SESAME will also benefit from the technology transfer it brings, says Toukan: “The goal is to make it world-class science.”

Paolucci says the central criteria for using the machine will be neither political or economic, but: “scientific merit.”

Iranians, in particular, look on this project with a favorable eye. Mahmoud Tabrizchi, a chemist from the Isfahan University, reckons that SESAME has helped his country by stimulating the construction of their own synchrotron, 100 kilometers from Tehran, which is expected to be completed within seven years. “We intend to learn a lot from SESAME,” he notes.

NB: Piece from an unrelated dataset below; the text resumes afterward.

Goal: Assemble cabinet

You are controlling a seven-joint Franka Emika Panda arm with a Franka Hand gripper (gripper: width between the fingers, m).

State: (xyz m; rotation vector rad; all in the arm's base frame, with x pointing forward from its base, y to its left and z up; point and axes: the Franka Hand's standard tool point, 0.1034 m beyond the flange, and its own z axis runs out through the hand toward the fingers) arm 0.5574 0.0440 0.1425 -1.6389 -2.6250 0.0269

“There are about 60 other such installations in the world but not enough time to use them for all projects. Just like you don’t need a Ferrari to drive your children to school, this one will be more than enough for many experiments,” says Beck-Barkai. So much so that it will be working 24/7.

Peace at last?

Maedeh Darzi, a young researcher in archaeometry from Iran who works with Jan Gunneweg, an Israeli, says about SESAME’s ability to bring about peace: “I believe so, even though it will take time.”

On the other side of the Jordan River from SESAME, people are more cautious.

Great things often start with small steps.

“I live in Nablus in the West Bank, 80 kilometers away, but it took me more than a day to get here because the border isn’t always open,” Palestinian Ahmad Bassalat says. “One of my Ph.D. students was denied entry into Jordan for security reasons even though he has a French grant.”

Bassalat wonders what the point is in “talking about science” in Amman if it’s impossible to get there for political reasons. “Peace is elsewhere,” he says.

Imran adds: “Like music and arts, science has no borders. That said, peace is a great thing. But great things often start with small steps.”

The diplomatic expectations have an effect on the work of scientists. “Yes, we do feel the pressure,” Kamel admits. “But now, all researchers of the region have their own need to make it succeed. And even if the Western support should stop, I’m positive we’ll still make it. This common motivation alone already feels like peace.”